La mission d’observation électorale de l’Union européenne publie ce lundi 20 janvier 2014 son rapport final sur le déroulement des élections législatives du 28 septembre 2013. Ce document est accompagné de 34 recommandations portant sur les différentes étapes du processus qui seront soumises à la considération des autorités guinéennes pour les prochaines échéances électorales.
Dans ce rapport, la mission d’observation électorale de l’Union européenne propose entre autre de :
– Réviser les dispositions du Code électoral relatives aux délais légaux et fixer une date butoir aux Commissions administratives de centralisation des votes (CACV), les contraignant ainsi à transmettre, dans le délai imparti, un exemplaire des procès-verbaux à la CENI.

– Établir un mécanisme précis fixant les voies de recours contre des décisions de l’administration électorale auprès d’une instance supérieure ou d’institutions judiciaires habilitées.

– La cartographie électorale devrait permettre une répartition des sièges basée sur le poids relatif du corps électoral ou sur un recensement total de la population afin de préserver l’équité des suffrages.

– La MOE UE recommande aux partis politiques d’allouer les ressources nécessaires à la formation de leurs délégués présents au sein des bureaux de vote et des CACV.

– Adopter une loi portant sur le financement public des partis politiques, hors campagne électorale, permettant de déterminer les montants alloués sur la base du nombre de sièges obtenus à l’Assemblée.

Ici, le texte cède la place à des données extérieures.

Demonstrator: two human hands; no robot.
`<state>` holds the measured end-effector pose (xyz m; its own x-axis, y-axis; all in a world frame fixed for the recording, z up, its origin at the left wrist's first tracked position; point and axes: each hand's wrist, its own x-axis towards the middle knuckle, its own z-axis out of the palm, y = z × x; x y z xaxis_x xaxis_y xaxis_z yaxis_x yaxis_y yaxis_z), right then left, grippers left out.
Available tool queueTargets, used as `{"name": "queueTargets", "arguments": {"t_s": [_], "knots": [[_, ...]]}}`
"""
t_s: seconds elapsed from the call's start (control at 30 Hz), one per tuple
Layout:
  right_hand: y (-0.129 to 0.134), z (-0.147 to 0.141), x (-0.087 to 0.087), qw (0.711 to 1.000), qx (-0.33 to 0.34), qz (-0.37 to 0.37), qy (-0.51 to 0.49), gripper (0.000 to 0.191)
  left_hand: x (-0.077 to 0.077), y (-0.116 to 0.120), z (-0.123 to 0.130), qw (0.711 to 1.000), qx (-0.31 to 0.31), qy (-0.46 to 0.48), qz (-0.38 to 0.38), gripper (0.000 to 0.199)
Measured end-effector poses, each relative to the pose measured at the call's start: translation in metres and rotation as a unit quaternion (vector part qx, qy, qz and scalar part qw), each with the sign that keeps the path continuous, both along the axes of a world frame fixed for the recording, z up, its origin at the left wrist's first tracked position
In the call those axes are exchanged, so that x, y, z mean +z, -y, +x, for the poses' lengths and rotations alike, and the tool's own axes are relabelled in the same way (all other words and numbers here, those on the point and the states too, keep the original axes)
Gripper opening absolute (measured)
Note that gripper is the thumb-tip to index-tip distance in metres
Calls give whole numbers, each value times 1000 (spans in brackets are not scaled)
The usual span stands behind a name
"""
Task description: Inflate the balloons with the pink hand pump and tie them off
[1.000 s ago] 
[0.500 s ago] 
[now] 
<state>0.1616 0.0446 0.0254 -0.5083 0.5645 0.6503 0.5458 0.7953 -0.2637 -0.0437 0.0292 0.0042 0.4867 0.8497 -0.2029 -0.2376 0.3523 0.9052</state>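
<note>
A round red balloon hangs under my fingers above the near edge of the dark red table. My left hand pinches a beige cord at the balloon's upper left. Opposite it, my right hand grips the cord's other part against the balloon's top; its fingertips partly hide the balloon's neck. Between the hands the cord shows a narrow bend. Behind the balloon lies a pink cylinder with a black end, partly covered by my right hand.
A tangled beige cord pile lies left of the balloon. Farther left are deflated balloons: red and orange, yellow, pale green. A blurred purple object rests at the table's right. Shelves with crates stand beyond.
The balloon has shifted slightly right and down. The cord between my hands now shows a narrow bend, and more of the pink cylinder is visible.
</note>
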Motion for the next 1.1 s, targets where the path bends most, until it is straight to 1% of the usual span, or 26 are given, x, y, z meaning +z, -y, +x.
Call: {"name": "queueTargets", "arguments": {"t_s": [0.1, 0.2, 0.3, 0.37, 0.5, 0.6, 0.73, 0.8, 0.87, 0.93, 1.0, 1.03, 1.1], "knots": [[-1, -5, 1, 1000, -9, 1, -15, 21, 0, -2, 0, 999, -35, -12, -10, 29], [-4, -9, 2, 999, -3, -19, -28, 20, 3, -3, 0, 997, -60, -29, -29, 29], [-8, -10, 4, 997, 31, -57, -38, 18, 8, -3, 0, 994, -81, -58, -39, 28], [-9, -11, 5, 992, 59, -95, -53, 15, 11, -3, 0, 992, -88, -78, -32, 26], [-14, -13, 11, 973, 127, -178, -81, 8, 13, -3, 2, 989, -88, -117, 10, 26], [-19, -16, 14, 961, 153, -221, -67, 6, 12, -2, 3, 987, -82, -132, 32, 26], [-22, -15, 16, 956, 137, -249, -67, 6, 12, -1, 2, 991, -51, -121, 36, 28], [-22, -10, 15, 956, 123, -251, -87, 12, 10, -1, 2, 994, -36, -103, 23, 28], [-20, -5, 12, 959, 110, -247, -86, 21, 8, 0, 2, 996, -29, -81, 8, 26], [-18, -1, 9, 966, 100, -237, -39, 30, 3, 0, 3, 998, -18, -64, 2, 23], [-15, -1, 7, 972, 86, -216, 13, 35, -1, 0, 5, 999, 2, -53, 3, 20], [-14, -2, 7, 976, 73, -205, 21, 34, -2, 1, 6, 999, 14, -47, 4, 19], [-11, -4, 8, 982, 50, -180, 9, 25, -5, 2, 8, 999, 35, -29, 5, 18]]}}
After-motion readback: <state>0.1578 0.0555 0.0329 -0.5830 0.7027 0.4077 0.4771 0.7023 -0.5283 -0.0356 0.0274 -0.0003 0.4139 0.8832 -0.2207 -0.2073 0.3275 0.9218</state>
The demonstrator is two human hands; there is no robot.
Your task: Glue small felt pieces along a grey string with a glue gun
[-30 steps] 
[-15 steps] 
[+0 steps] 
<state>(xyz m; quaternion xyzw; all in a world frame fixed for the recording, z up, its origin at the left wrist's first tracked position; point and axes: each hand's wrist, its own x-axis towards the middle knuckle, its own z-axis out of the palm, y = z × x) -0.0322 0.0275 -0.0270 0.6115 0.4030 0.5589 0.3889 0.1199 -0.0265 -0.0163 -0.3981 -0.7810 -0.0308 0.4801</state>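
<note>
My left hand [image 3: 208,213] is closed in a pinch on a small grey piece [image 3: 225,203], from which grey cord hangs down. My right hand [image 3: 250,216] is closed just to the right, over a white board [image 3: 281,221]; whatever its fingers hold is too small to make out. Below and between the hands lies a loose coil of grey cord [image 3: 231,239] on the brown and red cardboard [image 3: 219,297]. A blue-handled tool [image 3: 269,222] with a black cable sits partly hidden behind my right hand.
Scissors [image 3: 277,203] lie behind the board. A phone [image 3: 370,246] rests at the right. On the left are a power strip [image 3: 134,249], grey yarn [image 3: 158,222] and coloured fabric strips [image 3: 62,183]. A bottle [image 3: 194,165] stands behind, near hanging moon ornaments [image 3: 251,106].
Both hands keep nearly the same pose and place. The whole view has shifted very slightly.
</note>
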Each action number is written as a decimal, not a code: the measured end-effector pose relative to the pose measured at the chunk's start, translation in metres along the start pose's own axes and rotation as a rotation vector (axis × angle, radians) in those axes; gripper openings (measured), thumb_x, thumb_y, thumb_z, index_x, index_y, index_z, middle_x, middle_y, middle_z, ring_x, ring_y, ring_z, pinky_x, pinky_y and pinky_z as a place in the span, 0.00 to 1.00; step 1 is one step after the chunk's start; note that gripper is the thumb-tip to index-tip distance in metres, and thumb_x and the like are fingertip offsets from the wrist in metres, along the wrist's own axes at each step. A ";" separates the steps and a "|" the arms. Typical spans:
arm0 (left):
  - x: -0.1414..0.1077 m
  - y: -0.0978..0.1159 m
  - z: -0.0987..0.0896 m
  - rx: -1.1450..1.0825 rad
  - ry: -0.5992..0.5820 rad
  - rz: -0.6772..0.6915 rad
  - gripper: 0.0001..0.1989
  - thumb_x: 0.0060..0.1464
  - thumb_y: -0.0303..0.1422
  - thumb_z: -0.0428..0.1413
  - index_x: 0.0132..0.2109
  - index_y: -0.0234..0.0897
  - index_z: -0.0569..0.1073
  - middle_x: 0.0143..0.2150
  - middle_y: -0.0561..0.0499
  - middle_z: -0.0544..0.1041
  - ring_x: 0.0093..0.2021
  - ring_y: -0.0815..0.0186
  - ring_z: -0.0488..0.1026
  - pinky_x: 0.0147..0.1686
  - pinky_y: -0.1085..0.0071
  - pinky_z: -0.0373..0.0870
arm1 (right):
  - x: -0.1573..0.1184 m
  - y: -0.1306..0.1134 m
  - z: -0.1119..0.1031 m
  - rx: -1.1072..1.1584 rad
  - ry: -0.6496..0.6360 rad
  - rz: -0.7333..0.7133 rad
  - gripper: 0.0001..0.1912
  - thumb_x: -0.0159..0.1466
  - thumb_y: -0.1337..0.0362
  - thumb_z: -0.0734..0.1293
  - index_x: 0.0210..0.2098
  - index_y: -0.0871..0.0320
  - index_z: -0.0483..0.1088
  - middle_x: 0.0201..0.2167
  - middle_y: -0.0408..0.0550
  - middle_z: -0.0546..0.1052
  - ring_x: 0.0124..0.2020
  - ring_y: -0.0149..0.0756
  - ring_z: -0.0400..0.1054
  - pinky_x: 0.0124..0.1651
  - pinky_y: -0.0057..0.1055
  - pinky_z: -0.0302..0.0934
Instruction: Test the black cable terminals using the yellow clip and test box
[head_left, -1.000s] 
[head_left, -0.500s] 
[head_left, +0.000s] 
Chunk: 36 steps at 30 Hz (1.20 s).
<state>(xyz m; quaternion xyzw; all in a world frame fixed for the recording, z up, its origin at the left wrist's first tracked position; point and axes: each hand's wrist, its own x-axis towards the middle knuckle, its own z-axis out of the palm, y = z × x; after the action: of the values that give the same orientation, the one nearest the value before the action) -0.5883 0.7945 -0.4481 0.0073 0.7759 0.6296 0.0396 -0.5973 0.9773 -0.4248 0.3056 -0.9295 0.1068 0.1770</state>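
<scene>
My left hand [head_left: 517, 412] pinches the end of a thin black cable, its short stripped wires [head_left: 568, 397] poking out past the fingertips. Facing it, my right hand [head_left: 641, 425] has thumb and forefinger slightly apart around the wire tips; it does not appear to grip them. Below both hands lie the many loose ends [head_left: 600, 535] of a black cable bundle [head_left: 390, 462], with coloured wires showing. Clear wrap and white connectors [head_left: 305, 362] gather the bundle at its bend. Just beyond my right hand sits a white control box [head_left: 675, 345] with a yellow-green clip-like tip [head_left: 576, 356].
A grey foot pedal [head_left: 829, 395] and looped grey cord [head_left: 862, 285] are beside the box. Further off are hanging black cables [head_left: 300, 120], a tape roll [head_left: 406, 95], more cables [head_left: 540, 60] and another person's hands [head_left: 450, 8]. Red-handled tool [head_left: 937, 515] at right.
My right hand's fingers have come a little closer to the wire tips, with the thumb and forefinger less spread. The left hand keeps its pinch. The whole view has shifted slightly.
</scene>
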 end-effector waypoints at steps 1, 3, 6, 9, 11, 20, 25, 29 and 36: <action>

– La structure de la CENI devrait s’orienter, à terme, vers une organisation purement administrative et technique, conformément aux dispositions transitoires de la Constitution.

– Le site internet de la CENI devrait être repensé et renforcé pour permettre une mise en ligne en temps réel de toutes les décisions et communiqués de la CENI, mais aussi de tous les résultats consolidés et par bureau de vote.

– L’éducation et la sensibilisation au vote devraient faire objet d’un renforcement de compétences au sein de l’administration électorale déconcentrée.

– La cartographie des bureaux de vote et la liste électorale devraient être des préalables indispensables à l’organisation des opérations électorales.

– La formation des personnels des bureaux de vote et des CACV devrait bénéficier de l’ensemble des spécimens, documents, matériels et supports utilisés le jour du scrutin.

– La CENI doit s’engager dans une rationalisation des opérations de centralisation des résultats.

– Publier au Journal officiel, dans les plus brefs délais, la loi organique n°L/2010/02/CNT du 22 juin 2010 relative à la liberté de la presse afin de garantir son application.

– Renforcer les capacités des journalistes par le biais de formations qualifiantes visant à professionnaliser leur métier et à développer leurs compétences, en particulier, dans le domaine électoral.

– La société civile devrait reprendre pleinement son indépendance vis-à-vis des institutions et de l’Etat.

– Le système d’un quota de 30% de places réservées à des candidates sur les listes nationales, pourrait s’étendre aux candidatures uninominales, permettant ainsi d’accroître leur présence à l’Assemblée nationale.

– L’installation de la Cour constitutionnelle devrait être assortie des moyens financiers, humains et techniques adéquats, faisant encore défaut à la justice guinéenne.

Pour rappel, plus de 80 observateurs, ressortissants de 26 Etats membres de l’UE et des diplomates en poste à Conakry, ont été déployés depuis le 22 août 2013 jusqu’à la fin du processus, à travers le pays pour évaluer le processus électoral au regard des lois guinéennes et des normes et obligations internationales mais aussi régionales relatives à l’organisation d’élections crédibles et transparentes.